» HOW TO COMPLETE THIS TASK
Across the entries below, how many lines contain the string "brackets"? Give only the count.

(Extracted data entries)

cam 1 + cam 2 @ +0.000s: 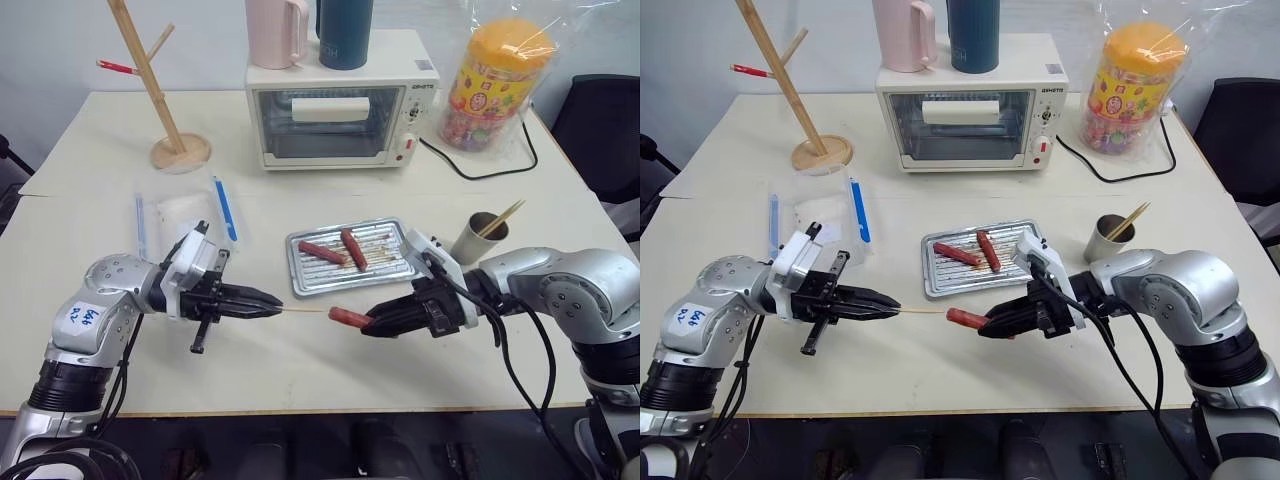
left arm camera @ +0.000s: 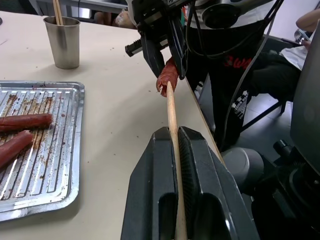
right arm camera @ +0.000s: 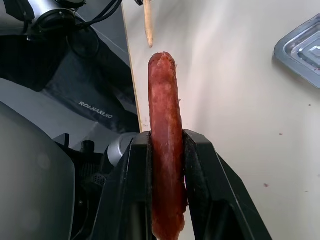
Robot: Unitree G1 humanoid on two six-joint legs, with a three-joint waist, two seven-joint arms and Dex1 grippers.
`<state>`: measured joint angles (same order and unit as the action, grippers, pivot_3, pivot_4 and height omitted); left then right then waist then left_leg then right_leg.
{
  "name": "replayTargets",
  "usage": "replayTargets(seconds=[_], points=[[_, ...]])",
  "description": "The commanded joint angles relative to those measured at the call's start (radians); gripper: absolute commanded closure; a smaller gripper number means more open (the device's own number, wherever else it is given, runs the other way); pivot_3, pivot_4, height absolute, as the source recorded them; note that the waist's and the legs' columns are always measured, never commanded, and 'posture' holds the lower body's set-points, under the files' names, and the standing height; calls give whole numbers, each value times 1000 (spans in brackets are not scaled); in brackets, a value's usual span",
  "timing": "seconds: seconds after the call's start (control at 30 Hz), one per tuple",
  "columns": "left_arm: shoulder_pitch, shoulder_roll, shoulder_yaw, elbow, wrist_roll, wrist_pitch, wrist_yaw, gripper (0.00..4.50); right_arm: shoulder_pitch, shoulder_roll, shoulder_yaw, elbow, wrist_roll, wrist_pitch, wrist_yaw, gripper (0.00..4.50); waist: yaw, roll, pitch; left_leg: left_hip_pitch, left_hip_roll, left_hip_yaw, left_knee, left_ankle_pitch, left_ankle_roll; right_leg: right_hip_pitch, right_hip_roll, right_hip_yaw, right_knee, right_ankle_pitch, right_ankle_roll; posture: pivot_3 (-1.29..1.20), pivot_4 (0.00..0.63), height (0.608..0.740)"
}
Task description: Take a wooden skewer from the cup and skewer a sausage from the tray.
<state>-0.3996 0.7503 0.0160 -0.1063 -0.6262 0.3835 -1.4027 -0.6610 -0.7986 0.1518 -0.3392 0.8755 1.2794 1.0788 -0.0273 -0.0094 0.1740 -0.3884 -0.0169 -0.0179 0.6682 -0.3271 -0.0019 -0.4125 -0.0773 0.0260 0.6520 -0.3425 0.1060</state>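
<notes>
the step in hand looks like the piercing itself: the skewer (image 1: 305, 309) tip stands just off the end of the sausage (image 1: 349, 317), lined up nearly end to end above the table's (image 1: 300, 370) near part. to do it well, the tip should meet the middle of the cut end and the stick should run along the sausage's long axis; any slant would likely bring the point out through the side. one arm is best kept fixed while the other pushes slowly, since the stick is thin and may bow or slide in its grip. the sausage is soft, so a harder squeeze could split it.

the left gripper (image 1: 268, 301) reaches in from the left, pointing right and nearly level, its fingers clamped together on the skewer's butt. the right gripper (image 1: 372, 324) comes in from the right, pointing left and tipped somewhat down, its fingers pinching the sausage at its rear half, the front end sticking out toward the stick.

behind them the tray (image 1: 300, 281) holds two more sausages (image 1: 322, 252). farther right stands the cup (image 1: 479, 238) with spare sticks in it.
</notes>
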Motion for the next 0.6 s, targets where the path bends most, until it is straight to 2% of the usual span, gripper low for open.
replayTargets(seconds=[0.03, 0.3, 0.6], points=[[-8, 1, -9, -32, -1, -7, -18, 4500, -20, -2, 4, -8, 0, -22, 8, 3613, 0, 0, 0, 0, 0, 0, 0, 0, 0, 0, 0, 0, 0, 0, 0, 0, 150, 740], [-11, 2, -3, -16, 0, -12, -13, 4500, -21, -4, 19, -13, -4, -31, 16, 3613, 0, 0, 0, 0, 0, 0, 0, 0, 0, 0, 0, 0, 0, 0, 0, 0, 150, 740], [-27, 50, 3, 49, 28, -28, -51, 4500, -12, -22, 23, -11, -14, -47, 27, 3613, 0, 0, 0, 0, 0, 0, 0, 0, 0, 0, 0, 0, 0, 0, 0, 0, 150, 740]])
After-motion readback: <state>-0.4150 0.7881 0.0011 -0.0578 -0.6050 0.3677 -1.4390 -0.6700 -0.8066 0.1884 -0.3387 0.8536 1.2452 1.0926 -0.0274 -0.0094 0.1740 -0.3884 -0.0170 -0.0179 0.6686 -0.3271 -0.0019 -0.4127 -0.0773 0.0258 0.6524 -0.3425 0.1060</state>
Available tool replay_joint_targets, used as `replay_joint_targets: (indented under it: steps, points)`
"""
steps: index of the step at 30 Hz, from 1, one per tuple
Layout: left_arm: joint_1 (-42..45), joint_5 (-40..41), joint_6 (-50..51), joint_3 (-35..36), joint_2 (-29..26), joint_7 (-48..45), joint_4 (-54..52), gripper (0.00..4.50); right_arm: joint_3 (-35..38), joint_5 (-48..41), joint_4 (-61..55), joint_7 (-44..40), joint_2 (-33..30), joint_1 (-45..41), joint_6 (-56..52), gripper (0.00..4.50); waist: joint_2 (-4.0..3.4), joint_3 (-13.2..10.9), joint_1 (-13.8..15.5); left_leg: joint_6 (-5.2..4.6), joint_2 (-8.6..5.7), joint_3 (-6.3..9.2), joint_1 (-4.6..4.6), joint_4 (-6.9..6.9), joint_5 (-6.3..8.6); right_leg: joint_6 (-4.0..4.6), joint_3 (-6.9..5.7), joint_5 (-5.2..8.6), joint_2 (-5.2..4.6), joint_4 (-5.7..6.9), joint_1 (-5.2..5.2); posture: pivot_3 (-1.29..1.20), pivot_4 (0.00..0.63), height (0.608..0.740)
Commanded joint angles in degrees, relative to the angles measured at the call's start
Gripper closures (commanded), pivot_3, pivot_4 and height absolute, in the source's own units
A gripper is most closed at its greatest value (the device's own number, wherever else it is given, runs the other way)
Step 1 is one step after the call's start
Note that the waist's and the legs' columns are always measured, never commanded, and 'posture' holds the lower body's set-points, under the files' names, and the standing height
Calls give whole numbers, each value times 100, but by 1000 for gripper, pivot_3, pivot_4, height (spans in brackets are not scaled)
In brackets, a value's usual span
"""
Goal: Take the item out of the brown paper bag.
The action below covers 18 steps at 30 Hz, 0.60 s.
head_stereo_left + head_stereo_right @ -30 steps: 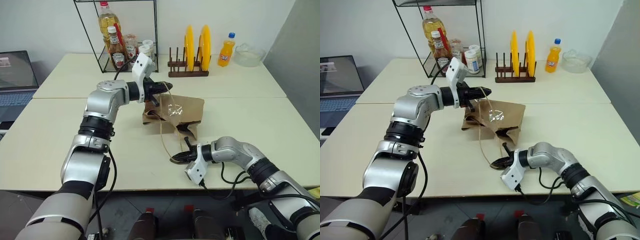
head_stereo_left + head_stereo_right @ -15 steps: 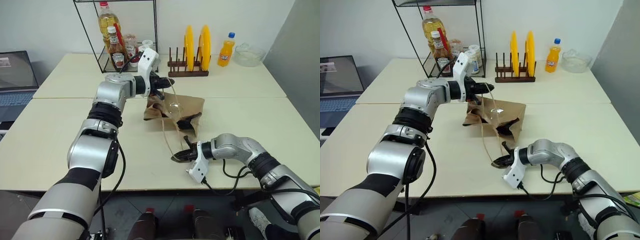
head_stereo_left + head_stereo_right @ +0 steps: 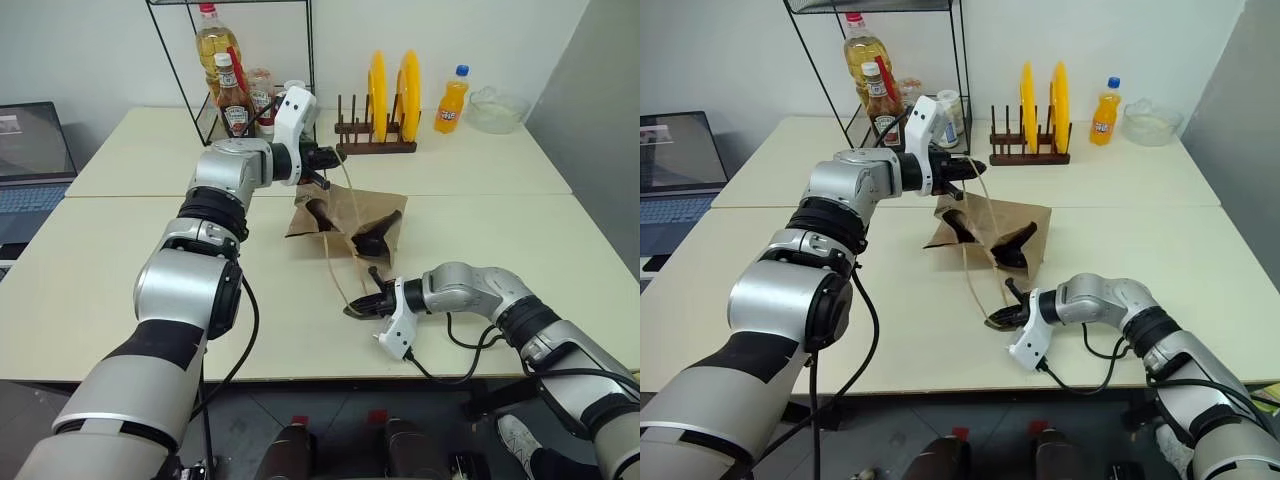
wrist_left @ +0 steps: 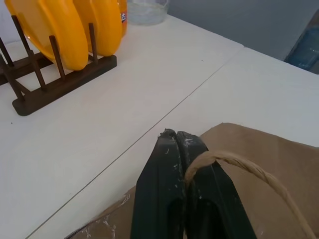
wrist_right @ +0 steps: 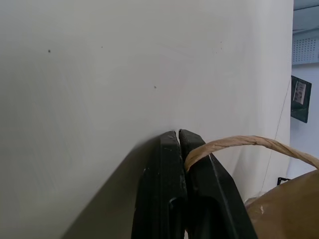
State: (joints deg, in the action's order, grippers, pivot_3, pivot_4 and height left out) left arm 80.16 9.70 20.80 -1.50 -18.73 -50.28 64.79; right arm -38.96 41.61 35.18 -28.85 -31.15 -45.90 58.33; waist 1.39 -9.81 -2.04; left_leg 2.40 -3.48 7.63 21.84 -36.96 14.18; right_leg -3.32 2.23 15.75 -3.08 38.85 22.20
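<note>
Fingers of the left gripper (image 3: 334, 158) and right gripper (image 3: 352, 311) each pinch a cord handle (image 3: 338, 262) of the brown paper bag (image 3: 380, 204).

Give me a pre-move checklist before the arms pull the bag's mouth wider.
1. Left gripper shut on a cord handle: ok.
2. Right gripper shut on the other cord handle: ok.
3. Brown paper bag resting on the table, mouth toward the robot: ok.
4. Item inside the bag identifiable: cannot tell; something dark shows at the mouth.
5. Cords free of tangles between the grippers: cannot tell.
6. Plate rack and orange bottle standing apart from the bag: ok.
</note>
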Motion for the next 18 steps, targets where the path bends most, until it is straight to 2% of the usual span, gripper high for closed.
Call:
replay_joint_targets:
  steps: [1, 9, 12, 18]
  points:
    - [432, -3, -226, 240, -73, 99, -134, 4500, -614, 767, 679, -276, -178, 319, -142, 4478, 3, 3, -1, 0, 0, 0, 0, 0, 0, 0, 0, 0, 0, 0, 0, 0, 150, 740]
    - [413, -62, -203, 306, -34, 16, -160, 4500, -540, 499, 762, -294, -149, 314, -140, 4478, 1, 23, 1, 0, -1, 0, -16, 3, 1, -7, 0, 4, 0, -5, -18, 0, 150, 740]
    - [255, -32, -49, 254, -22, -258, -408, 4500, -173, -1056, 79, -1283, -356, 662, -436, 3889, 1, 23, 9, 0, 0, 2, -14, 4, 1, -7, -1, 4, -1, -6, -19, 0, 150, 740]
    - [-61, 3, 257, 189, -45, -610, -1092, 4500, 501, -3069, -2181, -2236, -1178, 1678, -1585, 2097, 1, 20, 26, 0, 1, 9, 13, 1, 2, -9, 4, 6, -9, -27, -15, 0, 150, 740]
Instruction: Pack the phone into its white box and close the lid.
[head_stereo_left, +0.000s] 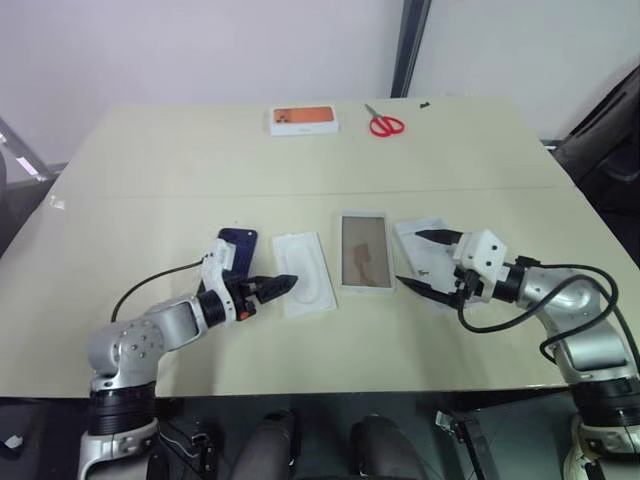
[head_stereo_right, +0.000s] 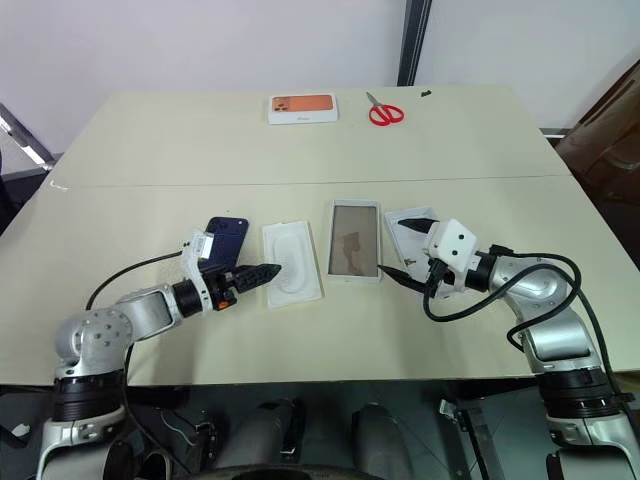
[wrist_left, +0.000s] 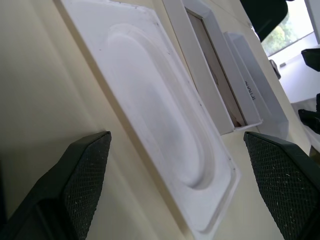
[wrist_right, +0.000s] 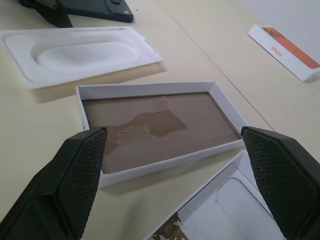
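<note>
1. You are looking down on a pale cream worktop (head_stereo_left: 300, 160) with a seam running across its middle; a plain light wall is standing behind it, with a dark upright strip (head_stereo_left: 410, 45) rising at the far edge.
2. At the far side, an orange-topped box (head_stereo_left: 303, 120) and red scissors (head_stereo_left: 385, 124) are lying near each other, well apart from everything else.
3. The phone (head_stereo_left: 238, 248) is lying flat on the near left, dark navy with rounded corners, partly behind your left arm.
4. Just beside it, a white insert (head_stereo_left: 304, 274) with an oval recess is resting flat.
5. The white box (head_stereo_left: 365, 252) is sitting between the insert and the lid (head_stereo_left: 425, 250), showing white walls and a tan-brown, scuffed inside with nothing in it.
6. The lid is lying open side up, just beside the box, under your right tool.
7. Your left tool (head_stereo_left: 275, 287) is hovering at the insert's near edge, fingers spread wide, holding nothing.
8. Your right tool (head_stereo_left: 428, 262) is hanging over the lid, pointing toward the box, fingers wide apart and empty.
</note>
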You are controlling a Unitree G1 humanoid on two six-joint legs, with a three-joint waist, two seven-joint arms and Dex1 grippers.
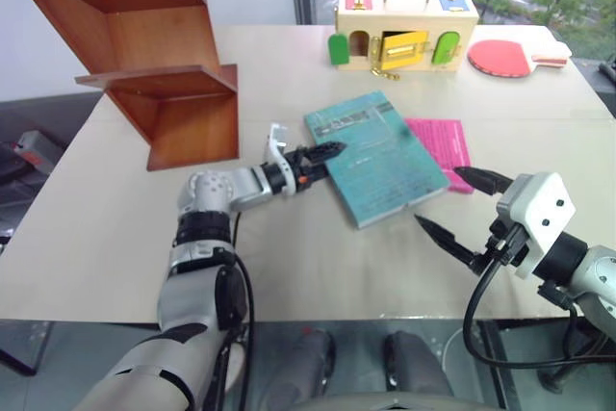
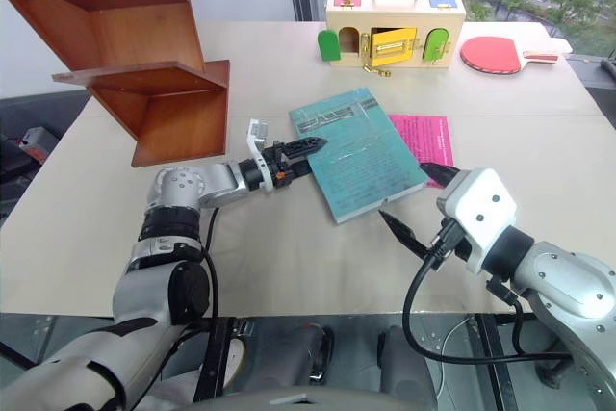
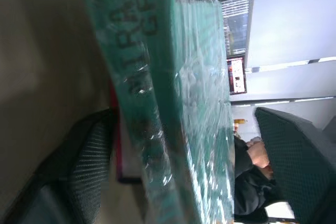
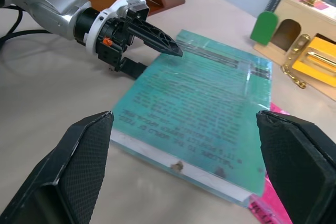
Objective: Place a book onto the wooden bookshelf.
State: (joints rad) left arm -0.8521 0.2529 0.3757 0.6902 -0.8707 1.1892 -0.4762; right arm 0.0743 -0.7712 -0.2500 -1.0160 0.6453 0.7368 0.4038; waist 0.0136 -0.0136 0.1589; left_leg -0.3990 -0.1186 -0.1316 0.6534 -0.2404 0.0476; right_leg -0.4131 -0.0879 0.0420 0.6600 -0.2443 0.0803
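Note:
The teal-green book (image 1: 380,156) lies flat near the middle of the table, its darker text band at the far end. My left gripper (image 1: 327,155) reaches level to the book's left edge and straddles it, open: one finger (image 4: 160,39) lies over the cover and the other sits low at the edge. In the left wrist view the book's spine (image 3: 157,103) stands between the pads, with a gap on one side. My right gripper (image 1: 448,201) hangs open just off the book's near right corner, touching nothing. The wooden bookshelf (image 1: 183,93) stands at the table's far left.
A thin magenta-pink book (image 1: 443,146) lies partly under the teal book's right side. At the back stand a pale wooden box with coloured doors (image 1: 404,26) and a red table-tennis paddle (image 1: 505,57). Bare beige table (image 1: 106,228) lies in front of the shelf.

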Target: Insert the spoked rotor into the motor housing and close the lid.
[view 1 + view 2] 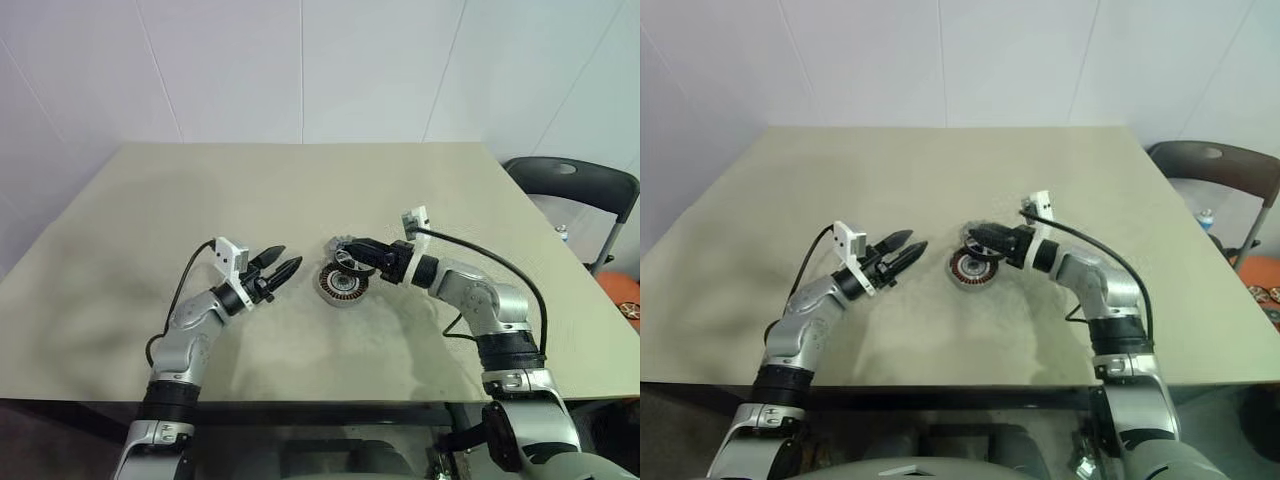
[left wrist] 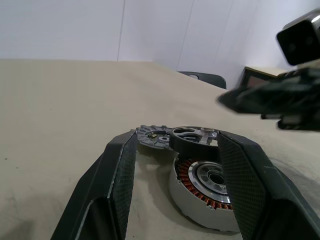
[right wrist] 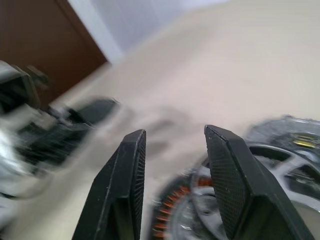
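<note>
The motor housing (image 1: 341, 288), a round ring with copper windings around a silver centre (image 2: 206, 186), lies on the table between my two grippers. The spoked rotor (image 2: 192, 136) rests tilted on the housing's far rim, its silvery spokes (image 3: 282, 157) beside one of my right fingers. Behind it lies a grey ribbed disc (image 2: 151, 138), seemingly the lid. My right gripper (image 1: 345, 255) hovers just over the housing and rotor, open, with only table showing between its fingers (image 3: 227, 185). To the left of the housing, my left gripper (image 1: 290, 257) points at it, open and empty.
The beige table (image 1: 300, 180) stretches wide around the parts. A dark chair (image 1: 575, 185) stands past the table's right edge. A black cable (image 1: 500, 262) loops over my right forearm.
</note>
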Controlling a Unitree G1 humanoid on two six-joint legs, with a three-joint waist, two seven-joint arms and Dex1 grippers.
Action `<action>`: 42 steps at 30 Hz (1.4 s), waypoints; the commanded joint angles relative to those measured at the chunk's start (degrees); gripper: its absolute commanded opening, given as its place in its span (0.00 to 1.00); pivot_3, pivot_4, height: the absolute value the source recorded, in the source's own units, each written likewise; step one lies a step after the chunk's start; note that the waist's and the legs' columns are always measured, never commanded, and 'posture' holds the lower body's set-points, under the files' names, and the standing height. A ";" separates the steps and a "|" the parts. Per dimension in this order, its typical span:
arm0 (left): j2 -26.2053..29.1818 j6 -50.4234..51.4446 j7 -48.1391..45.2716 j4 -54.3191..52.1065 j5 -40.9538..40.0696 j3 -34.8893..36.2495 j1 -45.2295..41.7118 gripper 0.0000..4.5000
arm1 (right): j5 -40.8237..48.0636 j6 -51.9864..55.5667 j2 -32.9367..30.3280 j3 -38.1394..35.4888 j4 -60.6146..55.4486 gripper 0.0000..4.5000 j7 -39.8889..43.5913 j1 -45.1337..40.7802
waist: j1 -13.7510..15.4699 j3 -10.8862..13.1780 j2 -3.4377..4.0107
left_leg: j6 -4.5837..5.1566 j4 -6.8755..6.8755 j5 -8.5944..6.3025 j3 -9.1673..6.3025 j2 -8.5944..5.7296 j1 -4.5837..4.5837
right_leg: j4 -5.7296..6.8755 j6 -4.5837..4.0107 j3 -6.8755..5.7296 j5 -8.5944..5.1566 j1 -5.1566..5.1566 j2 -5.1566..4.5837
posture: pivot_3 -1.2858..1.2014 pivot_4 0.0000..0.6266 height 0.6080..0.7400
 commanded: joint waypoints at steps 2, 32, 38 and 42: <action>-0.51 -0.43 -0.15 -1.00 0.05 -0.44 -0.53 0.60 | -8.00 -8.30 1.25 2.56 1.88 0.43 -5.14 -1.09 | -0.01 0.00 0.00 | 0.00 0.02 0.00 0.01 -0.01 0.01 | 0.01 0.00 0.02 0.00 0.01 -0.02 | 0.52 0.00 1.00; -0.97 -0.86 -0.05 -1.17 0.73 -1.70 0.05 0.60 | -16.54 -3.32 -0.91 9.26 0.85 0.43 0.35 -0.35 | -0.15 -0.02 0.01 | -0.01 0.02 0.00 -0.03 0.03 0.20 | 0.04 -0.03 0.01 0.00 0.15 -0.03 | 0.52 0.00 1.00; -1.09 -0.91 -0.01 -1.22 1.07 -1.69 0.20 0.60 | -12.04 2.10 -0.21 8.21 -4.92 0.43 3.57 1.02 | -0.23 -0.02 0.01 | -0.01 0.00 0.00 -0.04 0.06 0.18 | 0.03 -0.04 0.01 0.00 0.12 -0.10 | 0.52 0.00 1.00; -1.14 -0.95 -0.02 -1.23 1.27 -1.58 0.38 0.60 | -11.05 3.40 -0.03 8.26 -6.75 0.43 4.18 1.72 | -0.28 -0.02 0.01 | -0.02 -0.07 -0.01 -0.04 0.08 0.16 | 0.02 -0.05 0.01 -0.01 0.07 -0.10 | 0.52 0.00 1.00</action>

» WORKED SOLUTION
3